Farid Kenarangi (S'18) received the B.Sc. degree in electrical engineering from the University of Tabriz, Tabriz, Iran, in 2015. He is currently pursuing the Ph.D. degree in electrical engineering with The University of Illinois at Chicago, Chicago, IL, USA, under the supervision of Prof. I. Partin-Vaisband. His current research interests include hardware security, machine learning integrated circuits, analog design, and on-chip power delivery and management. He was a recipient of the 2017 University of Illinois at Chicago Chancellor's Graduate Research Award.



Inna Partin-Vaisband (S'12–M'15) received the B.Sc. degree in computer engineering and the M.Sc. degree in electrical engineering from the Technion-Israel Institute of Technology, Haifa, Israel, in 2006 and 2009, respectively, and the Ph.D. degree in electrical engineering from the University of Rochester, Rochester, NY, USA, in 2015.

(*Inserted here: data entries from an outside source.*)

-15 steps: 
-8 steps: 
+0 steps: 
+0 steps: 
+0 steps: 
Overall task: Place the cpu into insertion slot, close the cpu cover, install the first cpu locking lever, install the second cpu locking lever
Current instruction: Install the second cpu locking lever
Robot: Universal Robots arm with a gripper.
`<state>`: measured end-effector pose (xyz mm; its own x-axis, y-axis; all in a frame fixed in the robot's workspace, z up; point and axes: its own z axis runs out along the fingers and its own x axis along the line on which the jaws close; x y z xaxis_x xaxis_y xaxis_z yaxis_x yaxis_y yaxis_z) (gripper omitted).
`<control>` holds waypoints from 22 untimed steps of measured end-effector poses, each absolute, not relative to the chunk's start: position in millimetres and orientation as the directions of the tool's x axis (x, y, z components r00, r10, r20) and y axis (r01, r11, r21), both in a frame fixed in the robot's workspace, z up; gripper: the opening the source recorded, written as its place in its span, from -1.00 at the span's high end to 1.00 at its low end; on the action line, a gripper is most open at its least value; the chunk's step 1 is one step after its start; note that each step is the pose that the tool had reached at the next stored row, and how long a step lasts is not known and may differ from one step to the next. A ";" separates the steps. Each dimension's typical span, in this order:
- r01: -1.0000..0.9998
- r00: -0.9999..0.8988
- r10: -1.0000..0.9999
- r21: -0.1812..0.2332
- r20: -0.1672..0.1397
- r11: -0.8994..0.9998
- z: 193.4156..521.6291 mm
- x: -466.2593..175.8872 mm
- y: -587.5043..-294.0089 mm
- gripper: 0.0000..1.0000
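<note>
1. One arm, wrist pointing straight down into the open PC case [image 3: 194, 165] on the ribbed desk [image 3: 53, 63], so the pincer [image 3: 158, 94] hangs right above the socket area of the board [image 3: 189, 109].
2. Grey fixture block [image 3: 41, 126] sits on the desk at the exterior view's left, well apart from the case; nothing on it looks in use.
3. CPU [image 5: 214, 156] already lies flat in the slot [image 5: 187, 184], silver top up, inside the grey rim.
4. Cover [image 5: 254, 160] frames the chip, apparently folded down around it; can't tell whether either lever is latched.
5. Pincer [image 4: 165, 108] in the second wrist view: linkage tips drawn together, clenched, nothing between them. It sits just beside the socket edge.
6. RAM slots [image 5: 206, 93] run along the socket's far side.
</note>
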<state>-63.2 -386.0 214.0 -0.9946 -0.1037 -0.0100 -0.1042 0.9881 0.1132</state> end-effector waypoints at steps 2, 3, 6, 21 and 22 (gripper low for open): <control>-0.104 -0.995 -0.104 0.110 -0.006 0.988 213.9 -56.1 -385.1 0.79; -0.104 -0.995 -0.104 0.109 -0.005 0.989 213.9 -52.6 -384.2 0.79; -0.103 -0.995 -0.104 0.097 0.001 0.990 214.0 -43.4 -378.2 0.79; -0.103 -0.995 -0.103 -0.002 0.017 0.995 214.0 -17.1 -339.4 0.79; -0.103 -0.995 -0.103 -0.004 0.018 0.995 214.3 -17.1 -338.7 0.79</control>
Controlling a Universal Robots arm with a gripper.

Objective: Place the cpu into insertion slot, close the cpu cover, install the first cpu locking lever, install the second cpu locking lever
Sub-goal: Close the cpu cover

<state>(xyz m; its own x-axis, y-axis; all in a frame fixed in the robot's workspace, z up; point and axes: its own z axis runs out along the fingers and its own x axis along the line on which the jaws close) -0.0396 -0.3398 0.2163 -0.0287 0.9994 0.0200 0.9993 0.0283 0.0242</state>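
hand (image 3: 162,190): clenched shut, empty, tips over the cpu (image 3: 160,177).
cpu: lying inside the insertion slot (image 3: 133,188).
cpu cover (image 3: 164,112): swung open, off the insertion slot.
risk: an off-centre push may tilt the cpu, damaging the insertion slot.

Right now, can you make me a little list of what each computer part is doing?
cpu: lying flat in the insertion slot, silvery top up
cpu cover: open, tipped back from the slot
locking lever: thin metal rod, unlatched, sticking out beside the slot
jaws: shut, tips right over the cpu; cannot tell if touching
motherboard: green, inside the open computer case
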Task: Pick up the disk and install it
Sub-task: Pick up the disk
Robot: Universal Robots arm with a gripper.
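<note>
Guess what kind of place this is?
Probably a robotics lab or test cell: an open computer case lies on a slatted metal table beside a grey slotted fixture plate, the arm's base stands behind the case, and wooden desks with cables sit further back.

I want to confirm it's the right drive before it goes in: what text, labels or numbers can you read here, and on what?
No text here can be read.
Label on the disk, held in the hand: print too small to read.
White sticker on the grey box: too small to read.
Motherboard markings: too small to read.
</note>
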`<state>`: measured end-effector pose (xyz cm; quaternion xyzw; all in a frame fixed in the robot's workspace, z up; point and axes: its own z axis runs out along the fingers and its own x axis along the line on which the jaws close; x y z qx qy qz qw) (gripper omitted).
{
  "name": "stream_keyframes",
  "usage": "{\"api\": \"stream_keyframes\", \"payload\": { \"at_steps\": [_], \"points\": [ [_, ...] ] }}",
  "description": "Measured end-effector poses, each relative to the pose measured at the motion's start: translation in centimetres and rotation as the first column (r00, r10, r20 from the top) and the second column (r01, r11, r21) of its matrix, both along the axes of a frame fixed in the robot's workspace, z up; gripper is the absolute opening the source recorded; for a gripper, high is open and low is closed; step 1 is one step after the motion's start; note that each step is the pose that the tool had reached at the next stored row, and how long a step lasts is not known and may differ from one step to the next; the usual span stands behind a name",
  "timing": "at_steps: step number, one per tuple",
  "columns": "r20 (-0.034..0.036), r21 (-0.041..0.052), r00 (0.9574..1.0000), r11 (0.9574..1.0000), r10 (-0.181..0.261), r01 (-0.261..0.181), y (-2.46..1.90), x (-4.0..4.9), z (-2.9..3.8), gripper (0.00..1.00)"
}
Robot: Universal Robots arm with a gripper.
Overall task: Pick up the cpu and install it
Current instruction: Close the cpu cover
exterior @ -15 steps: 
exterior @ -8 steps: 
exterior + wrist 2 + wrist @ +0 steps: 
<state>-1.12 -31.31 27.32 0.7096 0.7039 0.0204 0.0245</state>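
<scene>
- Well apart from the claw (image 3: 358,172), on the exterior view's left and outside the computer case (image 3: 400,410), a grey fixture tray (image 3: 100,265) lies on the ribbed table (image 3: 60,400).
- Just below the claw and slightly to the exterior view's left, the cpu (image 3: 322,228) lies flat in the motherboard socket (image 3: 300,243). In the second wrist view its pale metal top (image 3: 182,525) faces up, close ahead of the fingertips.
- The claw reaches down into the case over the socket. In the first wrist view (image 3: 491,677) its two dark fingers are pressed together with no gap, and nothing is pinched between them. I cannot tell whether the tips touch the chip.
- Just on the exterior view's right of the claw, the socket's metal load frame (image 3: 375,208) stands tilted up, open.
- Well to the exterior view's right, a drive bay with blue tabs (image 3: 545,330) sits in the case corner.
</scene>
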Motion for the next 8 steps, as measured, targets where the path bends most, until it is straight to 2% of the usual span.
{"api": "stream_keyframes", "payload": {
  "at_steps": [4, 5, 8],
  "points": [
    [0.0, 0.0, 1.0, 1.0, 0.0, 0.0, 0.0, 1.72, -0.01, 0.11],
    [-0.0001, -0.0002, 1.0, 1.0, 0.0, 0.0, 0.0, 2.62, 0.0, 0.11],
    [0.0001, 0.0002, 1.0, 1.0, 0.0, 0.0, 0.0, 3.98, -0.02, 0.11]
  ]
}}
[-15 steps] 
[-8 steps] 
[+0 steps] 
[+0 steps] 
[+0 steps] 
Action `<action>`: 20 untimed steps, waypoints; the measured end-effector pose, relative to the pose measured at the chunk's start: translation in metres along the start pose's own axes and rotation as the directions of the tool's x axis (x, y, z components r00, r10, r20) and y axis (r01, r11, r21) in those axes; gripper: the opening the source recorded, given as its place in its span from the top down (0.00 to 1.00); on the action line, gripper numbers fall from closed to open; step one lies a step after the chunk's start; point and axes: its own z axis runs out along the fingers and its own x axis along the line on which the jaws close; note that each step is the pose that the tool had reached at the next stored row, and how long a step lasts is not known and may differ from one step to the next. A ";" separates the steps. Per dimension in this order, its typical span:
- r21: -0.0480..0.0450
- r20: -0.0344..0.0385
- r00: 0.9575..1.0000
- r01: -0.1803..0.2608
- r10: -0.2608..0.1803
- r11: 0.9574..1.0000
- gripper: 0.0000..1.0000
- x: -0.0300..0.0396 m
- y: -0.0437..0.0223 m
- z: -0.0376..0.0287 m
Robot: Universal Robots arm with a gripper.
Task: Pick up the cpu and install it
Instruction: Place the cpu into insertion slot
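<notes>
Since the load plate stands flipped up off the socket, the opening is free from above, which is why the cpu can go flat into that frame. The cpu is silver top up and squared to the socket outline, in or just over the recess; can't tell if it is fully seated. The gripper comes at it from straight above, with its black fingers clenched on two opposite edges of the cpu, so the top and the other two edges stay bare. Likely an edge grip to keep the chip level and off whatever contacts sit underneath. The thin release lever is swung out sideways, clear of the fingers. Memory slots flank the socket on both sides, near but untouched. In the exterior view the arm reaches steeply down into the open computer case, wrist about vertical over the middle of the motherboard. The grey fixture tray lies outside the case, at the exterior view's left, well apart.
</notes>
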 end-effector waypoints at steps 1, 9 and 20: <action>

Between 2003 and 2009, she held a variety of software and hardware research and development positions with Tower Semiconductor Ltd., Israel;

G-Connect Ltd., Israel; and IBM Ltd., Israel. She is currently an Assistant Professor with the Department of Electrical and Computer Engineering, The University of Illinois at Chicago. Her research is currently focused on innovation in the area of distributed power delivery and locally intelligent power management that facilitates performance scalability of heterogeneous ultra-large-scale integrated systems. Special emphasis is placed on statistical analysis, hardware security, and emerging technologies such as wireless power transfer and simultaneous wireless information and power transfer. She served on the technical program and organization committees for various conferences. She is an Associate Editor of the *Microelectronics Journal*.